大雨の後の熱波で本当に暑い日がつづいています。セミもよく鳴き、本当に夏を感じます。

大阪では昔はアブラゼミがよく鳴いていたように思うのですが、最近ではクマゼミです。クマゼミは他のセミより体が大きく水分を体内に維持することができるため、より高温でも脱水から身を守ることができるからだそうです。

少し考えてみると、確かに暑い地域のほうが虫は大きくなっているような気もします。どんどん温暖化が進んでいる一つの証拠かもしれませんね。

人も暑い日には極端な温度の変動により体の変調が起きやすくなるため注意が必要です。

この暑い中、多くの人がボランティアで災害後の復旧への手伝いをされているので、あらためて敬意を表します。そして今のような暑い中での肉体作業では、特に熱中症には注意です。

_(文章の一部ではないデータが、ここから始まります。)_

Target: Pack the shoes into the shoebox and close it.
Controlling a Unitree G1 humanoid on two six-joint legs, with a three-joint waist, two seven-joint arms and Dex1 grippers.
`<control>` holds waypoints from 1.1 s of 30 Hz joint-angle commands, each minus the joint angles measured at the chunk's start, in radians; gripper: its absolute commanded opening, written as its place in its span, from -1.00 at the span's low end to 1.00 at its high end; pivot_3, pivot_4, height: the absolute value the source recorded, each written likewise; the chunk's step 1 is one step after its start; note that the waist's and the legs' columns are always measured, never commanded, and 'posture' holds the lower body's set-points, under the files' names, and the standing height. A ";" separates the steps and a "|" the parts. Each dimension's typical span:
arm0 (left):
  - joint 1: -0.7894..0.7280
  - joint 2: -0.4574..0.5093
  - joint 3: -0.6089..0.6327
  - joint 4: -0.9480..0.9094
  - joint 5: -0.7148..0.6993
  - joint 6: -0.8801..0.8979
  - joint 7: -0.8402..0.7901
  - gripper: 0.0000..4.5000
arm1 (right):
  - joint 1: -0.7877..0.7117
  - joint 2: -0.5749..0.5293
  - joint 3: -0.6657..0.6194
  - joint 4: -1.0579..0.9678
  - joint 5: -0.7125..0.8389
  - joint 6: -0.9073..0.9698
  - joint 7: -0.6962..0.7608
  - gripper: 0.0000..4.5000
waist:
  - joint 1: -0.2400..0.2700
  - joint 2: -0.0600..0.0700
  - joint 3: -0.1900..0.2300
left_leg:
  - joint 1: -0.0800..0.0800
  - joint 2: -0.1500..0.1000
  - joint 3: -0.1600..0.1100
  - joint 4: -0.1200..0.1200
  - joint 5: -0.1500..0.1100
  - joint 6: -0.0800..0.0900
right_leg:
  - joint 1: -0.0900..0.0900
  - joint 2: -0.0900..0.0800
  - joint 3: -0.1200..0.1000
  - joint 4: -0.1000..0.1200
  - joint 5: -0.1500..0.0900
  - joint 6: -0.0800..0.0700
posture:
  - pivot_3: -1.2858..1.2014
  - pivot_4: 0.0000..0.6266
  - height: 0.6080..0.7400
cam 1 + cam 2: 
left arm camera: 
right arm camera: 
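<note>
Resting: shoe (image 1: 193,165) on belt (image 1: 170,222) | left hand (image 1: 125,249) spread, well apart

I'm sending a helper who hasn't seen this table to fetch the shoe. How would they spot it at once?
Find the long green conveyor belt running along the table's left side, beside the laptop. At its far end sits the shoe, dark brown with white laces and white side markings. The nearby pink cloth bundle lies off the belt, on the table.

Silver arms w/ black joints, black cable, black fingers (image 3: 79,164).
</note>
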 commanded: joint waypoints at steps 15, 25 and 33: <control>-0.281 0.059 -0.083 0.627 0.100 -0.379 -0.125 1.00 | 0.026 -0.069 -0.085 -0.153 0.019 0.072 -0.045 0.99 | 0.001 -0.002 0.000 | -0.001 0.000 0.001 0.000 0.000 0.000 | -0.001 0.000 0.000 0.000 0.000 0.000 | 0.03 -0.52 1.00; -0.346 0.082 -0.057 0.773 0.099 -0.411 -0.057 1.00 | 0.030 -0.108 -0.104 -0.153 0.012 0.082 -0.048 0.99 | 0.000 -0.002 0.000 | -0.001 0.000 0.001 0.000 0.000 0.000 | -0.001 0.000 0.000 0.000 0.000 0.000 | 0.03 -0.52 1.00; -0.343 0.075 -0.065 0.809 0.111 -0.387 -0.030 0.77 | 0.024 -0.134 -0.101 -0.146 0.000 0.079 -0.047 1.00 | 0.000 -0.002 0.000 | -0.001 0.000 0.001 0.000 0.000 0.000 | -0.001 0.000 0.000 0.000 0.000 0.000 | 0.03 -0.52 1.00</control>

過度の高温により、体温の調節能力が破綻をきたしてしまうのが熱中症です。重症の場合は精神的な異常をきたし、命にも別状をおこしてしまいますので、適切な予防と治療が大切です。

インドなどの暑い国では毎年何百人もの方が熱中症により命をおとしています。高温時にはまずは家の外での作業を軽減すること、直射日光をさける必要があります。

体温の調節能力の破綻というと少しわかりにくいのですが、循環器的な視点としては、高温による過度の発汗に伴い血管内の脱水がおきてしまうことです。血液は全身に循環し、体温・水分・代謝などの調節において中心的な役割を果たしています。

汗により多量の塩分(Na)が体外に放出されると、血管内の水分が極端にすくなくなります。血管内に水分が適切に維持されるのはNaによる浸透圧の調節によるからです。

そのため、汗をよくかくときには水分とともに塩分も補充することがとても大切なのです。

血液中のNaの濃度は神経の活動とも密接です。Naの濃度が低くなりすぎても、高くなりすぎても脳神経の傷害による精神的な変調をきたします。Naは細胞の情報伝達や細胞内の水分バランスにも大切な役割を示しているからです。

熱中症の治療としては、適切にNaの濃度と水分を補正し体温をもどすことです。しかし、あまり知られていないことかもしれませんが、Naの濃度を低い状態から高い状態に急に補正すると脳神経に脱髄変性をおこし、恒久的な神経障害を残してしまうので、注意が必要です。そのためNaはゆっくりと補正が原則です。

特に子供さんや老人の方などの体の小さい方は水分が喪失しやすくなるので注意が必要です。

一方太った方も水分保持という点では有利かもしれませんが、脂肪のため熱が発散されにくいので注意が必要でしょう。

また、心不全などの循環器の患者さんではもとより塩分や水分制限をうけていますので、その喪失については注意が必要です。

循環器病の患者さんでは、暑いところでの作業は控えて無理をしすぎないということが原則ですが、汗をかきすぎたと思われる時には適宜塩分と水分を補充しておくことも大切です。